Below are entries. Copy exactly the lines running from the line that holds "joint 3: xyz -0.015" to the line that holds "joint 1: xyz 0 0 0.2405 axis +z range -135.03", with both ends included.

(AVAILABLE RECORDS)

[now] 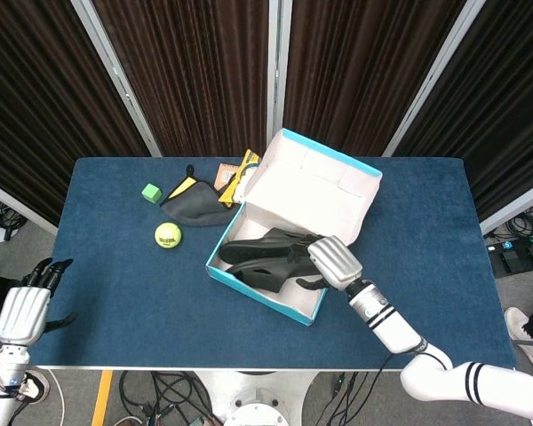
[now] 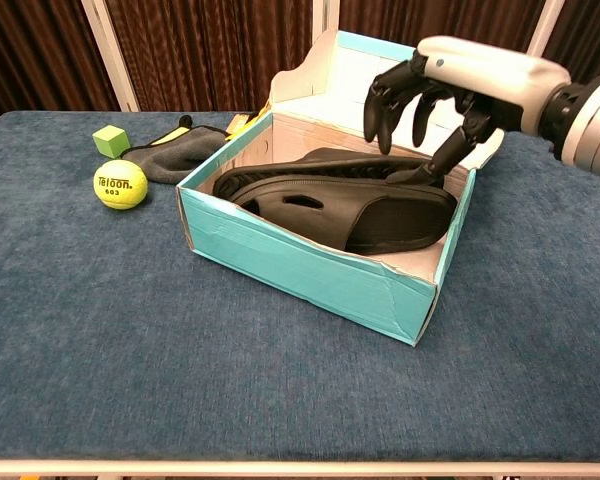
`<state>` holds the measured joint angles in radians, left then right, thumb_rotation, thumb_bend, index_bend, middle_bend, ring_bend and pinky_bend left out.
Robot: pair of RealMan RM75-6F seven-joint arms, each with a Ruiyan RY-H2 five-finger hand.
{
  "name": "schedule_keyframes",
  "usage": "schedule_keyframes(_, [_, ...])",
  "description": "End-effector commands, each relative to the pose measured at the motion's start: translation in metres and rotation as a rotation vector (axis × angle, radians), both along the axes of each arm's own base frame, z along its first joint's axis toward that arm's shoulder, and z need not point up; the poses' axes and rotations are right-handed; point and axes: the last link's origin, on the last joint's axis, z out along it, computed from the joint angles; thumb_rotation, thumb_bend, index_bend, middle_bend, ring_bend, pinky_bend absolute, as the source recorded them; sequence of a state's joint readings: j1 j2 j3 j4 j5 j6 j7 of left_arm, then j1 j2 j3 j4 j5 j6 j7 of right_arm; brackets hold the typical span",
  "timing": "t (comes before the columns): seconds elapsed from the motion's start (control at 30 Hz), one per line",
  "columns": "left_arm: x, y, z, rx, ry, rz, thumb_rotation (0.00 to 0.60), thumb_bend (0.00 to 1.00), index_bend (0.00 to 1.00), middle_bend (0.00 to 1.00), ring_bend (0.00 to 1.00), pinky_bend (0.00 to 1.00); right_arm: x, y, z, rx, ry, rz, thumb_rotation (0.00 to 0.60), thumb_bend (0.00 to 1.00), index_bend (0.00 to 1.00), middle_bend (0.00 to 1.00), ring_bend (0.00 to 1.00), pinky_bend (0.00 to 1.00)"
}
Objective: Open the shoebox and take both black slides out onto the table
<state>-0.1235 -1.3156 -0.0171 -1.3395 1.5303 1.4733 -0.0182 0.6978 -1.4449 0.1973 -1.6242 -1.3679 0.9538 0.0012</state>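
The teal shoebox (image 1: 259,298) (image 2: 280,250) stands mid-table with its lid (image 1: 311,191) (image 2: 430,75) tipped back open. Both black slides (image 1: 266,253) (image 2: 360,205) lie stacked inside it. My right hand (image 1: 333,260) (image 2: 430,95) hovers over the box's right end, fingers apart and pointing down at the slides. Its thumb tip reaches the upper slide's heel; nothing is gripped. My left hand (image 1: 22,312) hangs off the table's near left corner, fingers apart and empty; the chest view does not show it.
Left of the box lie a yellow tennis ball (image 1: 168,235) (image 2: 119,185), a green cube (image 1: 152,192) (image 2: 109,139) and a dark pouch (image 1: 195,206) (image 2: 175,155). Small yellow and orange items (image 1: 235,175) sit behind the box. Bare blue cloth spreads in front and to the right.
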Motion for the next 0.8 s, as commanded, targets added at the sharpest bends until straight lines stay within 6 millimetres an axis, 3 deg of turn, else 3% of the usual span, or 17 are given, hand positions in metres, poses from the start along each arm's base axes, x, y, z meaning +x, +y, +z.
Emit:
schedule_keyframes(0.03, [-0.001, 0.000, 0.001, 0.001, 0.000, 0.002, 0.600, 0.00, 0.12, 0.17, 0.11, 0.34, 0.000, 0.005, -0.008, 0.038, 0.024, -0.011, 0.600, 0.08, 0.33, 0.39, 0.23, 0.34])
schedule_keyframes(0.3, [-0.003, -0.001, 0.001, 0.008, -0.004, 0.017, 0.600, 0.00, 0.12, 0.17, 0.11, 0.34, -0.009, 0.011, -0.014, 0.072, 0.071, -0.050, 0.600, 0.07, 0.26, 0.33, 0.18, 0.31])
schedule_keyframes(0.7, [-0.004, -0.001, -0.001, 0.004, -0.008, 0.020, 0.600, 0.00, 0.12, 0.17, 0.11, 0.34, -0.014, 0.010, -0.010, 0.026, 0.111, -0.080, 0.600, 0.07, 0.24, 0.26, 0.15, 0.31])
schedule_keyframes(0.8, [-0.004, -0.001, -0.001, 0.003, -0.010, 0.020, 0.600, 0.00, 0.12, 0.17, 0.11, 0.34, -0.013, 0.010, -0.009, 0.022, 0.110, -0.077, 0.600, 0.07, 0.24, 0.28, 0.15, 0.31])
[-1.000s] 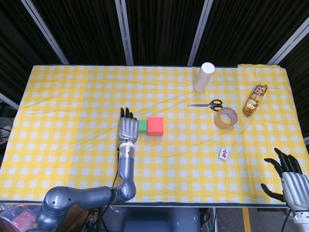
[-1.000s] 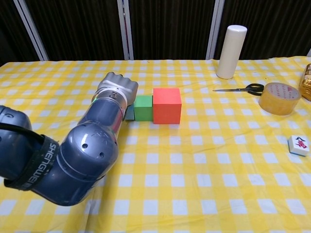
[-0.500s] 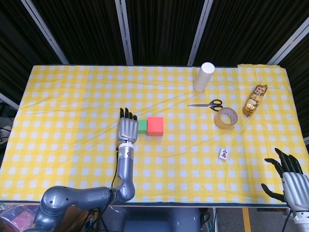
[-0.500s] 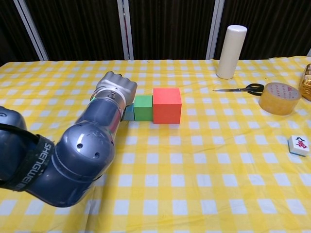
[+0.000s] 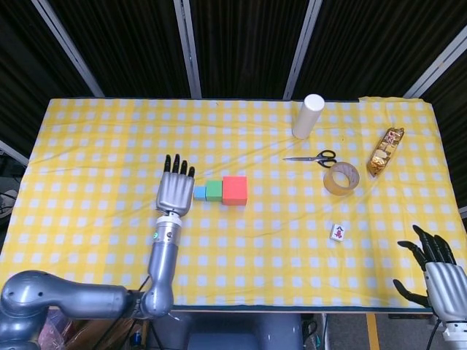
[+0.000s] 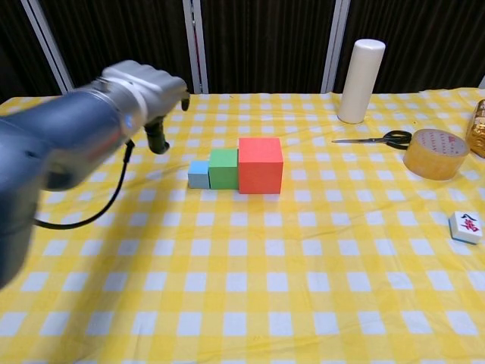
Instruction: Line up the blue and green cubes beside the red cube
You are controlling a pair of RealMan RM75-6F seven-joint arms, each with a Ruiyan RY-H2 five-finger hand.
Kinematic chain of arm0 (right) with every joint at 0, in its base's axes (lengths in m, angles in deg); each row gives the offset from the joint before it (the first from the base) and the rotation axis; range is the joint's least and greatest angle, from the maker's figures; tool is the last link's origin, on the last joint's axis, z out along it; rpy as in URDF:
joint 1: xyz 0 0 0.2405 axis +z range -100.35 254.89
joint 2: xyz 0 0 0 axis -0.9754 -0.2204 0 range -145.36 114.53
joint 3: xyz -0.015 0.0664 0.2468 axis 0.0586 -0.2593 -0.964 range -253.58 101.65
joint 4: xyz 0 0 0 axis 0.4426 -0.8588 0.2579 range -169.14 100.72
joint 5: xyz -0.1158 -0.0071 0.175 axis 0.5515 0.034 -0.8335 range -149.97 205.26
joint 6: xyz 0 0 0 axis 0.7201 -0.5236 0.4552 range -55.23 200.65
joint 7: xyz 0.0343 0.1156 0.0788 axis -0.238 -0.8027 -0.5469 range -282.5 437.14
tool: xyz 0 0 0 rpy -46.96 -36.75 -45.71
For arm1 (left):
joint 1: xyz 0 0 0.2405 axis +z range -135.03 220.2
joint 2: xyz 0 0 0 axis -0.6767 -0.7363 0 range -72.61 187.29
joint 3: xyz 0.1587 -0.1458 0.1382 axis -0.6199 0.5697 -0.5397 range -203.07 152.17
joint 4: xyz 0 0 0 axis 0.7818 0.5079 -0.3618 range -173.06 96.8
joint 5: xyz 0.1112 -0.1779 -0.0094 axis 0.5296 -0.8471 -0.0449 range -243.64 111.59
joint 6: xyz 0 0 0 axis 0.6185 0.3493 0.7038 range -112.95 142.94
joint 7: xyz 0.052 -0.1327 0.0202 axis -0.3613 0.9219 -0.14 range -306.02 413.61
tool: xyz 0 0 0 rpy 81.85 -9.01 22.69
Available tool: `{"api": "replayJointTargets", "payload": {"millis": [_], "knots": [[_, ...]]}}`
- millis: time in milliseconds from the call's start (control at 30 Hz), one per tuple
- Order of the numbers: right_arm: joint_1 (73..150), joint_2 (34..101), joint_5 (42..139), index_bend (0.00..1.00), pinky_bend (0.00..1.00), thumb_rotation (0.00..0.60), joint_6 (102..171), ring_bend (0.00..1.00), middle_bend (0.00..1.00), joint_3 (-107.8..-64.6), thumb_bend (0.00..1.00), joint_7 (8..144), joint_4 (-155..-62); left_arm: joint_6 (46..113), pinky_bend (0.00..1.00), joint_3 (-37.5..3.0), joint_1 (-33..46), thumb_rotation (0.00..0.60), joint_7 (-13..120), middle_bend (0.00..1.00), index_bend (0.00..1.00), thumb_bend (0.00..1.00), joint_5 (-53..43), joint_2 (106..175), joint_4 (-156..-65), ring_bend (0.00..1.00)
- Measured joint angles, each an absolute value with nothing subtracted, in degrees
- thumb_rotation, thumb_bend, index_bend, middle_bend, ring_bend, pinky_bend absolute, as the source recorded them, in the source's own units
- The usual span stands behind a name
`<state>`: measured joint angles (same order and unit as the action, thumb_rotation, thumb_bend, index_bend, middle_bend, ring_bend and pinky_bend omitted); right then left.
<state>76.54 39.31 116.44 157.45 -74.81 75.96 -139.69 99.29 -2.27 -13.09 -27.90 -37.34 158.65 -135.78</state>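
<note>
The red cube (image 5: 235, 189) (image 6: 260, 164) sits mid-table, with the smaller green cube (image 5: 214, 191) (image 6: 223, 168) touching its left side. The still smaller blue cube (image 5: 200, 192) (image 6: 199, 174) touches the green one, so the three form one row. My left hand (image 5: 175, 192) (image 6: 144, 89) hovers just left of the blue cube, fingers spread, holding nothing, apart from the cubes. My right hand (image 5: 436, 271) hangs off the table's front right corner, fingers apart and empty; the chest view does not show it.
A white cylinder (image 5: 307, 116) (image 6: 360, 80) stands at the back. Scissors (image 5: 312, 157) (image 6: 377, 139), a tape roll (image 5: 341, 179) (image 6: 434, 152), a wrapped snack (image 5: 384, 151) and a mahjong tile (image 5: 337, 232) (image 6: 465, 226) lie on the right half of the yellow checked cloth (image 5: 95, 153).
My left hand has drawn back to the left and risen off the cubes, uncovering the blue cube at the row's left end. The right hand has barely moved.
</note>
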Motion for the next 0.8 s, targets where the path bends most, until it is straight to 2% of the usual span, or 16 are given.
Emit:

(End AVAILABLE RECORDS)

§ **FINISHED EXERCISE**
joint 3: xyz -0.015 0.0664 0.2468 axis 0.0586 -0.2593 -0.964 range -253.58 101.65
joint 4: xyz 0 0 0 axis 0.4426 -0.8588 0.2579 range -169.14 100.72
joint 5: xyz -0.1158 -0.0071 0.175 axis 0.5515 0.034 -0.8335 range -149.97 205.26
joint 6: xyz 0 0 0 axis 0.7201 -0.5236 0.4552 range -55.23 200.65
joint 7: xyz 0.0343 0.1156 0.0788 axis -0.238 -0.8027 -0.5469 range -282.5 437.14
tool: xyz 0 0 0 rpy -46.96 -36.75 -45.71
For arm1 (left):
joint 1: xyz 0 0 0.2405 axis +z range -135.03 220.2

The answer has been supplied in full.